Qui mi scuso se mi prendo la libertà di citare ancora me stesso. Già nel 2004 su invito de “Il Piccolo” scrissi che la Legge del Ricordo è ingiusta e non europea. Questa affermazione la facevo, spiegandola, durante i moltissimi incontri con gli studenti, invitato dai Direttori dei Licei o dai Presidenti di diversi istituti. Affermazione ripresa anche dal “Corriere della Sera”, presente in un mio diario che il giornale stava pubblicando, mettendola come titolo con caratteri appropriati. L'unico commento lo ebbi dal Presidente della Repubblica Giorgio Napolitano che disse: noi non dimentichiamo mai ciò che il fascismo ha fatto (non ricordo il verbo usato, cito a memoria) agli sloveni e ai croati. Una frase simile la disse durante una visita agli italiani in Croazia.
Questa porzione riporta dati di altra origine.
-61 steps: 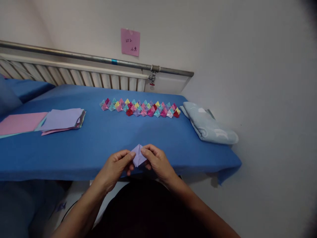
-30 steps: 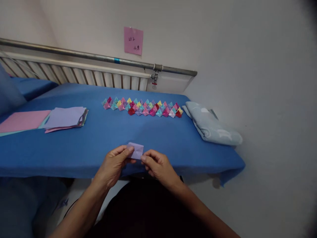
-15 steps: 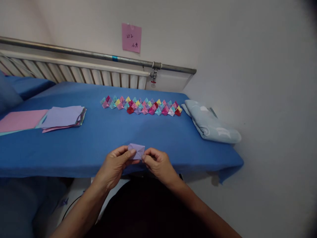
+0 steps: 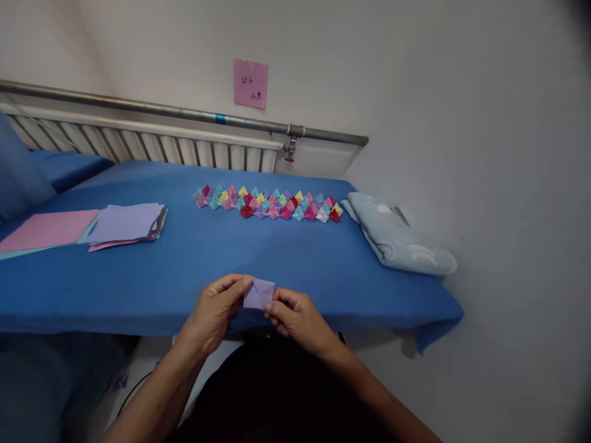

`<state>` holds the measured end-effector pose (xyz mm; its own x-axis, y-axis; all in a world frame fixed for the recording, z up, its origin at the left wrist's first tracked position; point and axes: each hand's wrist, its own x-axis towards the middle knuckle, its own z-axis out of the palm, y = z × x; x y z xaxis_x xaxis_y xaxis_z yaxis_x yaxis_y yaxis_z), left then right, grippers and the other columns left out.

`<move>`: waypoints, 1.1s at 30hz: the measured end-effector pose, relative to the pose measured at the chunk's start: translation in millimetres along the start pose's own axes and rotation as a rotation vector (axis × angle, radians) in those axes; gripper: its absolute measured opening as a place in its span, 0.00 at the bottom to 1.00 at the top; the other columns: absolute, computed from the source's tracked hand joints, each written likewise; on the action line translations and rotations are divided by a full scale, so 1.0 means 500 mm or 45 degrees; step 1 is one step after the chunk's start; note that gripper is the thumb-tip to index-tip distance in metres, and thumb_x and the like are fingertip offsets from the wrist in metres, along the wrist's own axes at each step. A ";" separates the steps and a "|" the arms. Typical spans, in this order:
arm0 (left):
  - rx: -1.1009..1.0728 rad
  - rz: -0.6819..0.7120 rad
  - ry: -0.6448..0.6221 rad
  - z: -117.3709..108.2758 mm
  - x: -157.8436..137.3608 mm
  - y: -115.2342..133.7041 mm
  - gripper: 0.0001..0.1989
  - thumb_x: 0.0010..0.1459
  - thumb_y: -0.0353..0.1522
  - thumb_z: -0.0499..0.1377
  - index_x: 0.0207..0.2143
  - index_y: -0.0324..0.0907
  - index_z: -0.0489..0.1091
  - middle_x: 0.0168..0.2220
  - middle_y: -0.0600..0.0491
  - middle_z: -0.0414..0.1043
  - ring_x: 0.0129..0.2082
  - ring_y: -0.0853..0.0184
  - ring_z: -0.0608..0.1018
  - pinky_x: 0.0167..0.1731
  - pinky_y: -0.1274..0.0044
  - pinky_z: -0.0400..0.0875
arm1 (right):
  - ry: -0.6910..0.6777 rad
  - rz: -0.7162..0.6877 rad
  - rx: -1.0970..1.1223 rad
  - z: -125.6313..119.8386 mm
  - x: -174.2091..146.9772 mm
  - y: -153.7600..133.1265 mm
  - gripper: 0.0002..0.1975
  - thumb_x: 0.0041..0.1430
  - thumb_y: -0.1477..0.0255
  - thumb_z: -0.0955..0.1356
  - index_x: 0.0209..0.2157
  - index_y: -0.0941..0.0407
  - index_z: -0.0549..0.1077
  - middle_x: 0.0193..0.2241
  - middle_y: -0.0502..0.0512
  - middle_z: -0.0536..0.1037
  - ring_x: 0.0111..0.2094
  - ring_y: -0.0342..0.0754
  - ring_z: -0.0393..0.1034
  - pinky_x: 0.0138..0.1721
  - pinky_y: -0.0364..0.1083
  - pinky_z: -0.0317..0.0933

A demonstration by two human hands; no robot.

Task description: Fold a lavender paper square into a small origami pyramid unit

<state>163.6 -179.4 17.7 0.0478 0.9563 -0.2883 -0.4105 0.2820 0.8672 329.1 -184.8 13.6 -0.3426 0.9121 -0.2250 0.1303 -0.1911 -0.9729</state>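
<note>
A small square of folded lilac origami paper (image 4: 259, 294) is held up over the front edge of the blue-covered table (image 4: 194, 252). My left hand (image 4: 220, 307) pinches its upper left side between thumb and fingers. At the lower right corner, my right hand (image 4: 295, 315) grips it with thumb and fingertips. Crease lines run across the paper's face. Beyond my hands stand rows of small folded paper pieces (image 4: 273, 211) in pink, red, yellow, blue and lilac, set close together.
At the left lie a stack of lilac and other coloured paper (image 4: 124, 223) and pink sheets (image 4: 50, 229). A folded pale blue blanket (image 4: 397, 237) rests at the right end by the wall. Behind the table run a radiator (image 4: 184, 151) and a metal pipe (image 4: 161, 109) with a red-handled valve (image 4: 290, 159).
My left thumb has slid from the middle of the lilac paper to its upper left corner. My right thumb now lies over the lower right corner. The whole view has shifted slightly.
</note>
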 end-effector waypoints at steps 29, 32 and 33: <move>1.705 1.016 -0.301 -0.036 0.080 -0.036 0.12 0.58 0.24 0.51 0.36 0.43 0.73 0.35 0.51 0.76 0.37 0.63 0.74 0.40 0.71 0.64 | 0.429 -0.520 -1.168 -0.012 0.090 0.048 0.05 0.56 0.78 0.65 0.31 0.55 0.72 0.29 0.51 0.76 0.33 0.47 0.65 0.38 0.46 0.55; 1.896 1.122 -0.356 -0.048 0.065 -0.054 0.13 0.60 0.23 0.49 0.38 0.44 0.72 0.38 0.51 0.77 0.38 0.63 0.74 0.40 0.70 0.62 | 0.420 -0.538 -1.214 -0.016 0.085 0.053 0.06 0.58 0.76 0.64 0.31 0.55 0.74 0.33 0.54 0.77 0.36 0.49 0.67 0.41 0.48 0.56; 1.920 1.158 -0.363 -0.052 0.063 -0.057 0.13 0.60 0.23 0.49 0.39 0.43 0.72 0.39 0.51 0.77 0.38 0.63 0.74 0.41 0.70 0.61 | 0.425 -0.551 -1.201 -0.019 0.081 0.055 0.07 0.58 0.76 0.64 0.32 0.55 0.74 0.34 0.55 0.77 0.37 0.49 0.67 0.42 0.49 0.57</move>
<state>153.2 -159.5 -26.4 0.5116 0.7722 0.3767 0.7050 -0.6279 0.3297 327.8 -149.6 -21.9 -0.2797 0.9148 0.2912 0.7696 0.3950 -0.5016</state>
Come democratico, come umanista, come scrittore sloveno, come cittadino italiano dal 1918 insisto che la popolazione italiana e soprattutto i giovani siano al corrente del genocidio culturale al quale sono stati assoggettati gli sloveni e i croati per un quarto di secolo nella Venezia Giulia. Siccome anni fa, nel 1993, i due governi italiano e sloveno decisero di costituire una Commissione mista storico-culturale italo-slovena per la documentazione delle relazioni nel periodo 1880-1956, sperando che il documento, composto dagli storici, venga pubblicato e inserito soprattutto nei manuali di storia, come hanno fatto i francesi e i tedeschi. Invece, per «ragioni storiche, politiche e psicologiche» (Eric Gobetti) non è stato veramente reso pubblico, ma è stato messo in un cassetto.
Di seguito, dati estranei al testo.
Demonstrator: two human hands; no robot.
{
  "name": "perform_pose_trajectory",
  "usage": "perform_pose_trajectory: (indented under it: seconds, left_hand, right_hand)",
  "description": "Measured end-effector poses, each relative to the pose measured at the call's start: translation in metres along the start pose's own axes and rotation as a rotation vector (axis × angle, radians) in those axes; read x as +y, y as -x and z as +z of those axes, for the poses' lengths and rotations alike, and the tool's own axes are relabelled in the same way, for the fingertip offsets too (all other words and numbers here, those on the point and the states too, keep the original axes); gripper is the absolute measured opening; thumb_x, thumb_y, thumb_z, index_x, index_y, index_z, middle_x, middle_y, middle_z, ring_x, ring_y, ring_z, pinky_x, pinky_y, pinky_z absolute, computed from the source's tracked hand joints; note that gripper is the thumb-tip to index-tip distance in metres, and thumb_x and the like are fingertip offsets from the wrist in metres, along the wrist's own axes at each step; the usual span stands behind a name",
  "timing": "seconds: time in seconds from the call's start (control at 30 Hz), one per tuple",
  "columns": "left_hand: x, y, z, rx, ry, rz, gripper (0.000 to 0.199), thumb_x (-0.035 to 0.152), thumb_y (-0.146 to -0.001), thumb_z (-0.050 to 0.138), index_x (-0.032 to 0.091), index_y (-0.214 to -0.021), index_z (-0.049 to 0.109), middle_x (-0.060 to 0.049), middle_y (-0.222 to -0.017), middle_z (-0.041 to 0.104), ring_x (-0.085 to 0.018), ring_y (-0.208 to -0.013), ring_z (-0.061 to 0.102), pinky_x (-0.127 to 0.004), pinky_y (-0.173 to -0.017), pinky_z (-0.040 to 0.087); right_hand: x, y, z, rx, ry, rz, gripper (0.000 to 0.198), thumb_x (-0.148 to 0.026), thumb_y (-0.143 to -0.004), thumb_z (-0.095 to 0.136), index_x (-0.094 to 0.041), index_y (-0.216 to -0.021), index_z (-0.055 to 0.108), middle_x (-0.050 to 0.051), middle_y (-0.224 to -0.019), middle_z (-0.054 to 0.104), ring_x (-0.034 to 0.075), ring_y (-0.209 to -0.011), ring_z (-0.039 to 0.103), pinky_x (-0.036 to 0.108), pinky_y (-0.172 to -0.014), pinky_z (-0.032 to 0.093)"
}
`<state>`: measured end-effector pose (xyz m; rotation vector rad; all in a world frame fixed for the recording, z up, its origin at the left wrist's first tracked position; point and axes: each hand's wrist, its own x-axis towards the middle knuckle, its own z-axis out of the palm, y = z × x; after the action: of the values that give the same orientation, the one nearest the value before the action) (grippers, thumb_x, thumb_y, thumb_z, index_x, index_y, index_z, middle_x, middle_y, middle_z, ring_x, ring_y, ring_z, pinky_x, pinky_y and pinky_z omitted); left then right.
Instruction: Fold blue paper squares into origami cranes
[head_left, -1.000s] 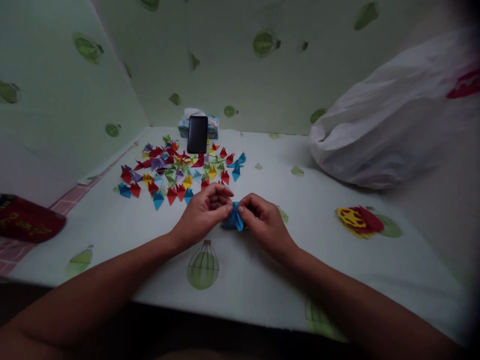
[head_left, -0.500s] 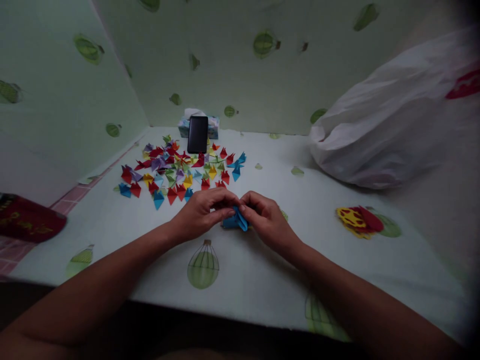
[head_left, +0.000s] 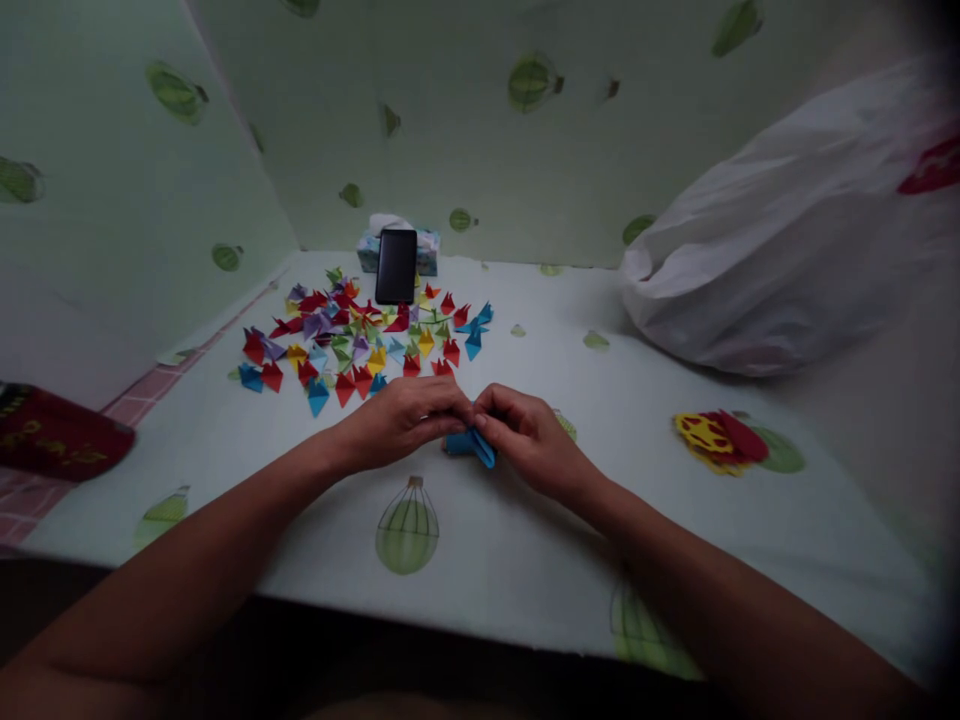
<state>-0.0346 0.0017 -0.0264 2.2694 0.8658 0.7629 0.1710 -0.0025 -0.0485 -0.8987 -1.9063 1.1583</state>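
Note:
A piece of blue folded paper (head_left: 484,450) is pinched between my two hands, low over the table. My left hand (head_left: 409,415) grips it from the left with thumb and fingertips closed. From the right, my right hand (head_left: 529,435) pinches the same paper, its curled fingers meeting the left fingertips. Part of the paper is hidden behind the fingers. Something blue lies flat beneath it; whether that is a separate sheet I cannot tell. Just beyond my hands, many small folded paper birds (head_left: 345,385) in red, blue, yellow, green and purple lie spread on the table.
A black phone (head_left: 396,267) leans on a tissue box (head_left: 427,255) at the back. A large white plastic bag (head_left: 750,260) stands at the right, with yellow and red cutouts (head_left: 716,440) in front of it. At the left edge lies a dark red object (head_left: 64,435) with gold marks.
My left fingertips have slid slightly left and down along the blue paper. My right hand has shifted a little left, still pinching it.

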Motion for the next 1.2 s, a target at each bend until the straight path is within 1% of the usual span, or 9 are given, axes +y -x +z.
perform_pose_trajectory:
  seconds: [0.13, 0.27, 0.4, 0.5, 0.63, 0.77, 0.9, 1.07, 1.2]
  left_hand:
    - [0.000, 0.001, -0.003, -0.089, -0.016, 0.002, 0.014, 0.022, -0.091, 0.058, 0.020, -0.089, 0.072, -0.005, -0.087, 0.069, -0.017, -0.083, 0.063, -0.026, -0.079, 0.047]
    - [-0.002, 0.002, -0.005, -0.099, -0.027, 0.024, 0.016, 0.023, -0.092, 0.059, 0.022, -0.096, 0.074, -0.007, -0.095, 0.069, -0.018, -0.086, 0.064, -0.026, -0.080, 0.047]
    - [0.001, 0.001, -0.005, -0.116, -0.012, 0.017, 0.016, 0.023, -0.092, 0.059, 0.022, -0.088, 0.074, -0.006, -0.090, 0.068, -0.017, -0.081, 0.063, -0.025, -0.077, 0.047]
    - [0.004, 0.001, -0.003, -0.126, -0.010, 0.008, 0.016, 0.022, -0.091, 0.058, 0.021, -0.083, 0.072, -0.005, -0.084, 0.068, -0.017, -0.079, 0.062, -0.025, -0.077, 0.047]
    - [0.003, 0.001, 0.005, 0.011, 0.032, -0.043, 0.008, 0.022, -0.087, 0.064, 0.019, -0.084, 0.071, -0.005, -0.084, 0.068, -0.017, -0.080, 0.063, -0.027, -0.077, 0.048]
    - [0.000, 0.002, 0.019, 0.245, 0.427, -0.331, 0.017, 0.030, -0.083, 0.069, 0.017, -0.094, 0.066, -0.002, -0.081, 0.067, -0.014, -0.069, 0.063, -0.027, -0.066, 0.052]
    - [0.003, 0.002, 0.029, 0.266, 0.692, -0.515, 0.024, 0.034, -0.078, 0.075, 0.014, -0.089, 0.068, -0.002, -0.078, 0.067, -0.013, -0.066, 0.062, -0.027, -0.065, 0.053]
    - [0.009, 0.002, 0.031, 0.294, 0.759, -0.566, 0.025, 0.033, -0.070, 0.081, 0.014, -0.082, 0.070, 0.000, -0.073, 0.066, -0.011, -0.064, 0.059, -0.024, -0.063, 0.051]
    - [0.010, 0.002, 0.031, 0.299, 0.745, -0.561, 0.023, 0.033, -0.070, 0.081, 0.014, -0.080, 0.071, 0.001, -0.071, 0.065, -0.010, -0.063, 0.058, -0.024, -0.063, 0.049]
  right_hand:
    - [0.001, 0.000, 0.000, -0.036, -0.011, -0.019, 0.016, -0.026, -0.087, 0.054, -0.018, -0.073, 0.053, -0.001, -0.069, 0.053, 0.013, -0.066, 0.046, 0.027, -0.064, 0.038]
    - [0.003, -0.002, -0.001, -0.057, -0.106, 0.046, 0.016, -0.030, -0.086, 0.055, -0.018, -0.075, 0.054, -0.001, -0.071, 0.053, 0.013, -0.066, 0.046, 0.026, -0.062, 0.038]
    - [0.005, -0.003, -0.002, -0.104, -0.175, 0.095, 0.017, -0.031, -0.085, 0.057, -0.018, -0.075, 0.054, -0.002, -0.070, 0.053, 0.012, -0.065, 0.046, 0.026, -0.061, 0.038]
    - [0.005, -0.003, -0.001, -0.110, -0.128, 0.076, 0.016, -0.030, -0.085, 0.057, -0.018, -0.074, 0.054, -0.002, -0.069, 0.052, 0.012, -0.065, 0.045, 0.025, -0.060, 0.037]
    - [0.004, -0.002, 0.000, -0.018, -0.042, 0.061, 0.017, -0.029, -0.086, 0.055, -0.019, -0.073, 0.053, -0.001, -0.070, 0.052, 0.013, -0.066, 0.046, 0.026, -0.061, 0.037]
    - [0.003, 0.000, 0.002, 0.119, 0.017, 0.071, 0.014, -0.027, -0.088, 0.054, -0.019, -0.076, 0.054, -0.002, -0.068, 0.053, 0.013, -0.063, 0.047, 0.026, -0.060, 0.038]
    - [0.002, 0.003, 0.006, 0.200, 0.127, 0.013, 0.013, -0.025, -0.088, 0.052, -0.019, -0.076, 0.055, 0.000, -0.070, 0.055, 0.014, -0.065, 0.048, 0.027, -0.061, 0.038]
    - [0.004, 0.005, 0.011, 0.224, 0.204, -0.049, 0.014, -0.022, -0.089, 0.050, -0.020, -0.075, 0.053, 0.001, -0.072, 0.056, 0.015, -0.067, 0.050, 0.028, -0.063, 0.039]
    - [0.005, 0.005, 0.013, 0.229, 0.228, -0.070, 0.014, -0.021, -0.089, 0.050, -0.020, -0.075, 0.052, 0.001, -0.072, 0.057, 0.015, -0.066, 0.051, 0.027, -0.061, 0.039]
Perciò quando fui invitato a dire in un numero speciale dell'importante rivista MicroMega dedicato alla Resistenza, della Resistenza slovena, mi decisi a parlarne iniziando dal 1926 quando la popolazione decise di essere antifascista e nacque anche una organizzazione clandestina che operava capillarmente dal 1926 all'8 settembre 1943. Nonostante il repentino subentro del nazismo a Trieste bisognò ancora difendersi da un centro di polizia italiana criminale (nota come Banda Colotti) che restò attivo fino all'aprile 1945.
Fu normale che per “MicroMega” dicessi anche della resistenza all'occupazione militare e fascista delle cosiddetta Provincia italiana di Lubiana dalla primavera del 1941 all'8 settembre 1943 con l'annessione della Provincia all'Italia Imperiale. Al Fronte di Liberazione nazionale sloveno, fondato nel 1941, si aggiunsero anche molti sloveni della Venezia Giulia. Devo dire anche dello scontro delle forze armate italiane e del fascismo perché purtroppo procurò 14.000 morti tra ostaggi e vittime dei Campi concentramento (tra cui quello di Rab dove ci furono dai 1600 ai 2400 morti, numero incerto perché veniva seppelliti tre cadaveri alla volta) con un grandissimo numero di case e di edifici distrutti e di paesi bruciati.
Quando ebbi in mano il numero, quasi libro di “MicroMega” sulla Resistenza, scoprì che l'introduzione era stata fatta del Presidente della Repubblica Sergio Mattarella. Ne fui molto lieto per la grande stima che ho del Presidente della Repubblica, specialmente per le sue sagge parole dopo gli incontri all'estero, ma allo stesso tempo mi dispiacque perché se avessi saputo della sua onorevole presenza nella rivista mi sarei rivolto a lui con la proposta di formare o che fosse formata una nuova commissione storico-culturale per le relazioni italo-slovene dal 1858 ad oggi, quando constatiamo la reale amicizia tra i due stati e i due popoli. Però con soddisfazione prendo atto che sulla “Stampa” ciò che io pensavo di dire al Presidente della Repubblica con un mio scritto ora viene anche a lui rivolto dallo storico Eric Gobetti, il cui articolo mi ha persuaso a scrivere questo mio intervento.